Using the data that follows, return exactly the lines from the one that contains "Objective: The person" through the one that contains "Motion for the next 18", ends included.

*** Data extract Section Begins ***

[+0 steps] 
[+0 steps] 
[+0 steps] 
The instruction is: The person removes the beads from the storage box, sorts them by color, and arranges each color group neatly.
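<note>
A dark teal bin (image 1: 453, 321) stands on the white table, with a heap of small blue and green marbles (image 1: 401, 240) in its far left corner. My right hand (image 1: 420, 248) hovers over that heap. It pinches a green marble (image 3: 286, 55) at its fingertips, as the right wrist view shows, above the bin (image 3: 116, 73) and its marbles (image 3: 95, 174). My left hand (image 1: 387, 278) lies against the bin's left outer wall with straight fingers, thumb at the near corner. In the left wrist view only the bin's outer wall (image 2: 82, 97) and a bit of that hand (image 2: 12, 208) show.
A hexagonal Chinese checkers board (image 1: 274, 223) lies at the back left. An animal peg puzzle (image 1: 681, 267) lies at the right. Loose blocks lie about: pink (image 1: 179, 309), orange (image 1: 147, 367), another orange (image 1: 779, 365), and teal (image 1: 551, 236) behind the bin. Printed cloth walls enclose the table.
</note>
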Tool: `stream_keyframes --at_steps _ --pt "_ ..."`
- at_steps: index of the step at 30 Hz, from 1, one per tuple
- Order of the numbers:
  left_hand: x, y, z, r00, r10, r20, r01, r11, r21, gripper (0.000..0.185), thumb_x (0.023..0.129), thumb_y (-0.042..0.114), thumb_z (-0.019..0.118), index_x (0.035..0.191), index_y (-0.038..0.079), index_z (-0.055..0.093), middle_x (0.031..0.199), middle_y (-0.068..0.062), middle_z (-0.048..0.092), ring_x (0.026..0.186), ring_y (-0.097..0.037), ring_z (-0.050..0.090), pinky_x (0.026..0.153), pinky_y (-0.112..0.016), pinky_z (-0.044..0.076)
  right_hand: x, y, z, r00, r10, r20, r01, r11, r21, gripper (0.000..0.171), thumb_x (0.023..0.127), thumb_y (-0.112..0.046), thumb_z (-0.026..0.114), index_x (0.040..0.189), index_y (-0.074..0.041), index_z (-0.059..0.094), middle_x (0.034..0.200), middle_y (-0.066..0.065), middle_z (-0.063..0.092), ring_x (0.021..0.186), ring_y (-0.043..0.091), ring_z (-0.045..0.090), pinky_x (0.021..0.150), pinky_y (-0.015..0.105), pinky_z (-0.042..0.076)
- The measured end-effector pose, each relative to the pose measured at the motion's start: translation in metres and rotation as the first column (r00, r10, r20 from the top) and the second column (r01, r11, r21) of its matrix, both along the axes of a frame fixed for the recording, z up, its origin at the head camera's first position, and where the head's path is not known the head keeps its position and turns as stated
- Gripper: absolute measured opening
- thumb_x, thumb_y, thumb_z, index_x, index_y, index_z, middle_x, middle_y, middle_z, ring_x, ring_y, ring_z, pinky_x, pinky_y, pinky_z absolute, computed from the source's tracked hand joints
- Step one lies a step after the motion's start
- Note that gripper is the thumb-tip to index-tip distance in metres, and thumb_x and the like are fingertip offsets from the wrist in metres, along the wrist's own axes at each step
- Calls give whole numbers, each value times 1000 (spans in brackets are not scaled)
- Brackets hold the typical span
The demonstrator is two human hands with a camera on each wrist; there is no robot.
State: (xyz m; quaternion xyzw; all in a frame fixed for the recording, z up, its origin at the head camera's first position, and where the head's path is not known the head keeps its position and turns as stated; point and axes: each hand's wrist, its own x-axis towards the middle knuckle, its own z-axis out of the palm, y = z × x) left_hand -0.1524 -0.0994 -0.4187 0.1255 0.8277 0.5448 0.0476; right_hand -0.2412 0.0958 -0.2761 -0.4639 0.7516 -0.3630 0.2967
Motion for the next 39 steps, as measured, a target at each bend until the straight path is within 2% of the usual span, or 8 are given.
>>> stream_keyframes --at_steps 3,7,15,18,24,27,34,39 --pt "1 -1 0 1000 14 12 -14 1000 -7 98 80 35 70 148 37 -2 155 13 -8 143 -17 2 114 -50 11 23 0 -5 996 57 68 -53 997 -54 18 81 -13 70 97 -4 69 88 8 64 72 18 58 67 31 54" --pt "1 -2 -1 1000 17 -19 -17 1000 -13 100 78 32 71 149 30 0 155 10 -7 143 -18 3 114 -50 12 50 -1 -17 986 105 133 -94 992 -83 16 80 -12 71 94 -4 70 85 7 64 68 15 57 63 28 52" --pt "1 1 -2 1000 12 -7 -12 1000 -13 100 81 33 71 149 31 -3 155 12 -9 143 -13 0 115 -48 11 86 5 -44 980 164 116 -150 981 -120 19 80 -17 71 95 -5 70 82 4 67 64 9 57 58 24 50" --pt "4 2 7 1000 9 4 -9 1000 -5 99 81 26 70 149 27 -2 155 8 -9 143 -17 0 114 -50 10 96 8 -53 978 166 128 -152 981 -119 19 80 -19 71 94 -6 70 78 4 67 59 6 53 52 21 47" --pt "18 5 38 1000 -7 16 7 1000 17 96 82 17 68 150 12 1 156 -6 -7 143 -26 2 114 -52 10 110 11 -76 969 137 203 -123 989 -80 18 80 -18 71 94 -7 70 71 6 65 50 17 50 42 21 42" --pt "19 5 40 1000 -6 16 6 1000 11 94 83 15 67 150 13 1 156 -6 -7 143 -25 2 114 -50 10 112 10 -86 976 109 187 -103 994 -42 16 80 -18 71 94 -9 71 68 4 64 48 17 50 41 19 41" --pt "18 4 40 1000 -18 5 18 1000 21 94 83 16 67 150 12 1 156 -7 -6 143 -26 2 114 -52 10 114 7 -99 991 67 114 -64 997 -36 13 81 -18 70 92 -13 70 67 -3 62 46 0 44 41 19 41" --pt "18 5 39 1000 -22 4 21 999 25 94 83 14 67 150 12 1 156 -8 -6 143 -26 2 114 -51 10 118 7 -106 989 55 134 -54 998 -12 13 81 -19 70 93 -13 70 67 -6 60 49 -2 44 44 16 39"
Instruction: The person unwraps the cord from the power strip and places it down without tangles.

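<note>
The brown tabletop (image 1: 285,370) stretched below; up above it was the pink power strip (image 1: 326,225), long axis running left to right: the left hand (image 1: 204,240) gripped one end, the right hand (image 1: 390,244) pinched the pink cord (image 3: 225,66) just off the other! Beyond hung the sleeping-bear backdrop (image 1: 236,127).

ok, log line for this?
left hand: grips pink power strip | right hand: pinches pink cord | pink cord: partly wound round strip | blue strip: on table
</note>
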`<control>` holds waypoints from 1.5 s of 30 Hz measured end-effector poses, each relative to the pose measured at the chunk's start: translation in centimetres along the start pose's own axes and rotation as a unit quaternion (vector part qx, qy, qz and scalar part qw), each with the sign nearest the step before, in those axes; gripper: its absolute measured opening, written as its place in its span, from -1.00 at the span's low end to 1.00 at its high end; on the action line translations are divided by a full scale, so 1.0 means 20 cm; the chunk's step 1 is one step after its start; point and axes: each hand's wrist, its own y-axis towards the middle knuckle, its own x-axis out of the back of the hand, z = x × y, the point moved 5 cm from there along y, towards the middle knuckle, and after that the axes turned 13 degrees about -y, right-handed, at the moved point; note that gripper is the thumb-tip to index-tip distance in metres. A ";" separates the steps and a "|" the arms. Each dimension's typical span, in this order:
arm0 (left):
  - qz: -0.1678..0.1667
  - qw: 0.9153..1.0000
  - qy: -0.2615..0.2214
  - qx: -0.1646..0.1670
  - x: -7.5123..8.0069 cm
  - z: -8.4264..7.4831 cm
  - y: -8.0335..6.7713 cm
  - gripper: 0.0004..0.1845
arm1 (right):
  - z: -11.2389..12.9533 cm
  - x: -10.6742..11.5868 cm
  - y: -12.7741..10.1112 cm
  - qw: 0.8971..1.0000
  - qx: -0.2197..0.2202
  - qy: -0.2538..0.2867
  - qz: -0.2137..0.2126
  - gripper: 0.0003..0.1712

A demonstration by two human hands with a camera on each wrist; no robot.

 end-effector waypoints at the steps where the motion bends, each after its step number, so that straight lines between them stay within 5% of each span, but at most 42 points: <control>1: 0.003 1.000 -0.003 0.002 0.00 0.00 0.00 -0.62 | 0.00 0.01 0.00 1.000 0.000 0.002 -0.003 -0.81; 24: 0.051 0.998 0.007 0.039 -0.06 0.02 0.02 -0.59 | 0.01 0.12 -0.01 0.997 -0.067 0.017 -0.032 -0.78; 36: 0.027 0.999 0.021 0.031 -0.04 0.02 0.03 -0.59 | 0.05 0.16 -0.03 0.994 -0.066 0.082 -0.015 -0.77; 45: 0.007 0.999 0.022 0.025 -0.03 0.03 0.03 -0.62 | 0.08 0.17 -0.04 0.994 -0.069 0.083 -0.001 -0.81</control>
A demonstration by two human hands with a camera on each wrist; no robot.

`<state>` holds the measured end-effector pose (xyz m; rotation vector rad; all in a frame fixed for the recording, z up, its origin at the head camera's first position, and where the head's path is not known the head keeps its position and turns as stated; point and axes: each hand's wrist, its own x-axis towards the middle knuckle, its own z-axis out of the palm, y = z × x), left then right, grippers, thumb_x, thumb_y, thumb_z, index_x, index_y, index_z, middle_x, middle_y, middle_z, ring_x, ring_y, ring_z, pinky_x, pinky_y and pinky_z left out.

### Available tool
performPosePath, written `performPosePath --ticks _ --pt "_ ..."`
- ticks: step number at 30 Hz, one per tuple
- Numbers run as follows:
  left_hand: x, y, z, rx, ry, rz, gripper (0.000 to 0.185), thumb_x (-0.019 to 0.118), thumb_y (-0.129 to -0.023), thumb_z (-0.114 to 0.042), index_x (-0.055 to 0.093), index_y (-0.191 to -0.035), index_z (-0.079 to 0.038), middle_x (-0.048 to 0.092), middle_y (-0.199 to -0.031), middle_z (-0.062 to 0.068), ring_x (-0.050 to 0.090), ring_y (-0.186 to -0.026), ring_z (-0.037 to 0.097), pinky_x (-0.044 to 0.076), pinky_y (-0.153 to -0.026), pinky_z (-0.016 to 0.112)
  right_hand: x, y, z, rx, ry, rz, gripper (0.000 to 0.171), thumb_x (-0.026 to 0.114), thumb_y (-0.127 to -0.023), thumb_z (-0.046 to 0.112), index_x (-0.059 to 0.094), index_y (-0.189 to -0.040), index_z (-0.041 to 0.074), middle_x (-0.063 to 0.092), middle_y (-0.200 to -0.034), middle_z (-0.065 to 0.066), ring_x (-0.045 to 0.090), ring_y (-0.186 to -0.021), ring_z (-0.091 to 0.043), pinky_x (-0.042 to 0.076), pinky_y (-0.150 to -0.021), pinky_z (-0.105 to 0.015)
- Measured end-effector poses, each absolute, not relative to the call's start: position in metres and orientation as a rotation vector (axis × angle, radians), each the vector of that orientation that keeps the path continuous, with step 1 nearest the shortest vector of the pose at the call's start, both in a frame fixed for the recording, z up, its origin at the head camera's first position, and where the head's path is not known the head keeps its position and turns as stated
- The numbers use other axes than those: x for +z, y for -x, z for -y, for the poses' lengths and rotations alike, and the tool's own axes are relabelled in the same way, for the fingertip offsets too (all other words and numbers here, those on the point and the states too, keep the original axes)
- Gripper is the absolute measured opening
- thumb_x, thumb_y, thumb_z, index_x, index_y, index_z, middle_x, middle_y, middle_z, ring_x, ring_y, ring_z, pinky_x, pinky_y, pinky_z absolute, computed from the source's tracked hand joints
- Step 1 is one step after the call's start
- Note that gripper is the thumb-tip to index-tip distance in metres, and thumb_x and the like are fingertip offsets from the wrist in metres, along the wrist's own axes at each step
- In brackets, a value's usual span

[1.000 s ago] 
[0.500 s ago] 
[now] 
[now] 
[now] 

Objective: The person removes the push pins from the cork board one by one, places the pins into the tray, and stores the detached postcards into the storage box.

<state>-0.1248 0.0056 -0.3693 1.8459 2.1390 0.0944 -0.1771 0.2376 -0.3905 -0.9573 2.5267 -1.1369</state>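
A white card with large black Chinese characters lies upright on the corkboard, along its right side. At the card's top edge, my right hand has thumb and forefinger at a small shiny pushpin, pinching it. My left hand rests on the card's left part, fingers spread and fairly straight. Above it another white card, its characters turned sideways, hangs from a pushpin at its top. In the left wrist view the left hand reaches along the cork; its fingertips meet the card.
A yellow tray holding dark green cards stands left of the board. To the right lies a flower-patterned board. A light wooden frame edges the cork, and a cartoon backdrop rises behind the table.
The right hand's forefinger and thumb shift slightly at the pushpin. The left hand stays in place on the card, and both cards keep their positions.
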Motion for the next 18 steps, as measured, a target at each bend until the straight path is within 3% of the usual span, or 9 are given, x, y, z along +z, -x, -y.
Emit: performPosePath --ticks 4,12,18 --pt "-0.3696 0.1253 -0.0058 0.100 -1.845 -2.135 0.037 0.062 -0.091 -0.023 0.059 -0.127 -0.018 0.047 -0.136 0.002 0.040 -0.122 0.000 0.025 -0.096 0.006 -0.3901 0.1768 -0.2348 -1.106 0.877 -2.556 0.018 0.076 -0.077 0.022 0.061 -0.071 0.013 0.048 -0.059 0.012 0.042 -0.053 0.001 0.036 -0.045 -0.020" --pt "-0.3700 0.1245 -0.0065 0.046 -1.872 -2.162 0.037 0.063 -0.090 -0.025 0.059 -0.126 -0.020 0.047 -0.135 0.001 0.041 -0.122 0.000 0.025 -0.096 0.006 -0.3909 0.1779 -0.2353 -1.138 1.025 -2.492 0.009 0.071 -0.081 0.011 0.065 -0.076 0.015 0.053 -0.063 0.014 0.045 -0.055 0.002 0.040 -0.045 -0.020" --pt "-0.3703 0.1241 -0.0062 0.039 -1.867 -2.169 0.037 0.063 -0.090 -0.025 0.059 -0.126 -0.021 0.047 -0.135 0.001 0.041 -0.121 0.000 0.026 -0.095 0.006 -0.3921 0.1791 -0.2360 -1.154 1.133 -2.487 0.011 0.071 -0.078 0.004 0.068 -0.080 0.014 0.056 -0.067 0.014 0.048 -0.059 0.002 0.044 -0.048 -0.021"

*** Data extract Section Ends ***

» **Task output**:
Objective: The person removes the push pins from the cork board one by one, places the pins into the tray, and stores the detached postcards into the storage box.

<state>-0.1248 0.0056 -0.3693 1.8459 2.1390 0.0944 -0.1771 0.2376 -0.3905 -0.9573 2.5267 -1.1369</state>
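A white card with large black Chinese characters lies upright on the corkboard, along its right side. At the card's top edge, my right hand has thumb and forefinger at a small shiny pushpin, pinching it. My left hand rests on the card's left part, fingers spread and fairly straight. Above it another white card, its characters turned sideways, hangs from a pushpin at its top. In the left wrist view the left hand reaches along the cork; its fingertips meet the card.
A yellow tray holding dark green cards stands left of the board. To the right lies a flower-patterned board. A light wooden frame edges the cork, and a cartoon backdrop rises behind the table.
The right hand's forefinger and thumb shift slightly at the pushpin. The left hand stays in place on the card, and both cards keep their positions.
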Motion for the next 18 steps, as measured, a target at each bend until the straight path is within 3% of the usual span, or 9 are given, x, y, z along +z, -x, -y.

Now the exercise is finished.